In un anno di emergenza pandemica e misure restrittive, il comparto del commercio perde il 6,8% a valori e l’8,5% a volumi, con i soli beni alimentari in controtendenza rispetto all’andamento complessivo (+4,5% nei fatturati e +3,8% nei pezzi). E’ la fotografia che l’Istat ha scattato nei giorni scorsi sulla base dei dati raccolti a gennaio: nel confronto annuo, dice l’analisi, i consumi di beni non alimentari nel settore retail scendono del 15,5% in valori e del 17,1% in volumi; in quello mensile (cioè gennaio 2021 su dicembre 2020) la contrazione è del 3 e del 3,9% rispettivamente.
A soffrire di più, osserva l’Istat, sono le piccole superfici e gli specializzati, che risentono pesantemente della contrazione degli acquisti non alimentari; vendite in crescita, invece, nella grande distribuzione (+3,6%), dove a trainare sono soprattutto i discount di alimentari (+14,1%). Bene anche il commercio elettronico (+11,7%), com’era prevedibile considerato che tutto si è spostato in casa: smart working, didattica, tempo libero. Tutte le altre voci del commercio non alimentare sono negative, con forti perdite per calzature, articoli da viaggio, abbigliamento, giochi e giocattoli. Giù anche la cosmetica e il cura persona.
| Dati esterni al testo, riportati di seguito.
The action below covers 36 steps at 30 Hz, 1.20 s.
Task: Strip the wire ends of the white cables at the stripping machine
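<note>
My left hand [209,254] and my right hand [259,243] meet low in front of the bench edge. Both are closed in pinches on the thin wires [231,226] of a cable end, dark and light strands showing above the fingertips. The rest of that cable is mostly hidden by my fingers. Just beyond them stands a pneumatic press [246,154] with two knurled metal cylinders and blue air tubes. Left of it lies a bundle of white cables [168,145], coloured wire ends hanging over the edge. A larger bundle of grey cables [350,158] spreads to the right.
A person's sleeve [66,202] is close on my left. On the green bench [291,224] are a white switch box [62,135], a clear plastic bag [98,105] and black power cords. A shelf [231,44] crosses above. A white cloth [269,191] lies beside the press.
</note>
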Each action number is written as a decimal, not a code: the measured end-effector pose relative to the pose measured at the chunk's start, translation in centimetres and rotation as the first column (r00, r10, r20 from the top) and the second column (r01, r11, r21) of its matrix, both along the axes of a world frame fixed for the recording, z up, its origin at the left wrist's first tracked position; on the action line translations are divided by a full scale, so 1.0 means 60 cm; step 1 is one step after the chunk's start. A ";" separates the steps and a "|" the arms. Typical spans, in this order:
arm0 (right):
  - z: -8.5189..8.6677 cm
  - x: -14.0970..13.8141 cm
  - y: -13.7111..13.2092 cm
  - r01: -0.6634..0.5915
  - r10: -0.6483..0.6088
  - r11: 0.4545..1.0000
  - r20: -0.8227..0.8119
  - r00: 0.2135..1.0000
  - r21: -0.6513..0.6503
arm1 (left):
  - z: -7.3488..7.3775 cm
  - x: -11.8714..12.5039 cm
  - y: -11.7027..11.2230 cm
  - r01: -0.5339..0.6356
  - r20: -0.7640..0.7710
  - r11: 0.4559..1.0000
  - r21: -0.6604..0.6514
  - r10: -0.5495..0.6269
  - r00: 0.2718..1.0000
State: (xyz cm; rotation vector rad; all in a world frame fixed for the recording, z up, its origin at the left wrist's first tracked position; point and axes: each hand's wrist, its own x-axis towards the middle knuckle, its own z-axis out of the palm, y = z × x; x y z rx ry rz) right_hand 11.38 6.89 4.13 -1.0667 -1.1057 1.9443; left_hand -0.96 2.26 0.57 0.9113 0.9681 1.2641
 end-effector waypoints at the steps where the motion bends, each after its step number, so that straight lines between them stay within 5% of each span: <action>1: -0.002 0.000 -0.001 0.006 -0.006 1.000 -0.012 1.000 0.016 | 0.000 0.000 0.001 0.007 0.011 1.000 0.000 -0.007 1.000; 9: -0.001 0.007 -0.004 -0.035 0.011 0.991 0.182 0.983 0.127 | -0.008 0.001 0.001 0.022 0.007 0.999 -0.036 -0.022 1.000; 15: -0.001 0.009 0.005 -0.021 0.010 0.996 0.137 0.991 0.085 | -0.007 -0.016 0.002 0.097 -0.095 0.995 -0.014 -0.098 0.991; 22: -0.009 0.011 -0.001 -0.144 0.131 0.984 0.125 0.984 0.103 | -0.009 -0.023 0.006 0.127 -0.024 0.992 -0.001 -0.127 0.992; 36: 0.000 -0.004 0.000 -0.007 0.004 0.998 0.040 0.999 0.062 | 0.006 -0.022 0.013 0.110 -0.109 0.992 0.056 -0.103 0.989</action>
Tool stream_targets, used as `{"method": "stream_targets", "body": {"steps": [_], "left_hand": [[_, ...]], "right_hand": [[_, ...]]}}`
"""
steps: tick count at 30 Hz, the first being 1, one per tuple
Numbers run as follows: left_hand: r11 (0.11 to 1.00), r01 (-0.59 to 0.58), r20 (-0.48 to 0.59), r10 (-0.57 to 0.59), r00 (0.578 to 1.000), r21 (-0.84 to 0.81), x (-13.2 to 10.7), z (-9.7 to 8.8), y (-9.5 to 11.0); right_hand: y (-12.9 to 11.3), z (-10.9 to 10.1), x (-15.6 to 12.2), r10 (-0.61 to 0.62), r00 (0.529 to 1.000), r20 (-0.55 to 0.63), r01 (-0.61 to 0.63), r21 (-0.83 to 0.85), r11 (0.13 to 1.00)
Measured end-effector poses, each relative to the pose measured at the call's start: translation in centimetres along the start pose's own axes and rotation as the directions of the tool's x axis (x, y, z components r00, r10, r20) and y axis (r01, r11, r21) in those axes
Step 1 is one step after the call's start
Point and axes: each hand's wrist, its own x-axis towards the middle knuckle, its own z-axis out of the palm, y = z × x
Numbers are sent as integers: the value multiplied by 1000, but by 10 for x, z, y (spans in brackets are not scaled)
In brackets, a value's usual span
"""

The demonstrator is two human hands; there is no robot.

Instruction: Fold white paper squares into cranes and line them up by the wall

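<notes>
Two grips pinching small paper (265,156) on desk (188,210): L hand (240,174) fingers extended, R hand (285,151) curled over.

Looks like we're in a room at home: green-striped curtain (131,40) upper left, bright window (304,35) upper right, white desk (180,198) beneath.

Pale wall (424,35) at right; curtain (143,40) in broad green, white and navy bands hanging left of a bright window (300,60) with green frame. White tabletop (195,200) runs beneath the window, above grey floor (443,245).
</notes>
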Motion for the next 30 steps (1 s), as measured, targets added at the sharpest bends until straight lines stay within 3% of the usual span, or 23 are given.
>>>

«I dati dell’Istat» commenta il presidente del Codacons, Carlo Rienzi «certificano quale infleunza covid abbia avuto sulle abitudini dei consumatori, che sempre più numerosi guardano al prezzo per orientarsi nelle loro scelte: il ricorso massiccio al discount attesta il generale impoverimento delle famiglie». Oltre al canale discount, può mostrare dati nettamente positivi soltanto l’e-commerce, che in un anno cresce del 38,4%. «E’ la conferma» commenta Federconsumatori «del radicamento di abitudini che hanno conosciuto un forte exploit nel primo lockdown. Va messa sotto attenzione, invece, la grave crisi che sta investendo gli esercizi di piccole dimensioni e i negozi di vicinato, ossia i canali che durante e dopo il lockdown avevano rivelato tutta la loro utilità in termini di servizio di prossimità».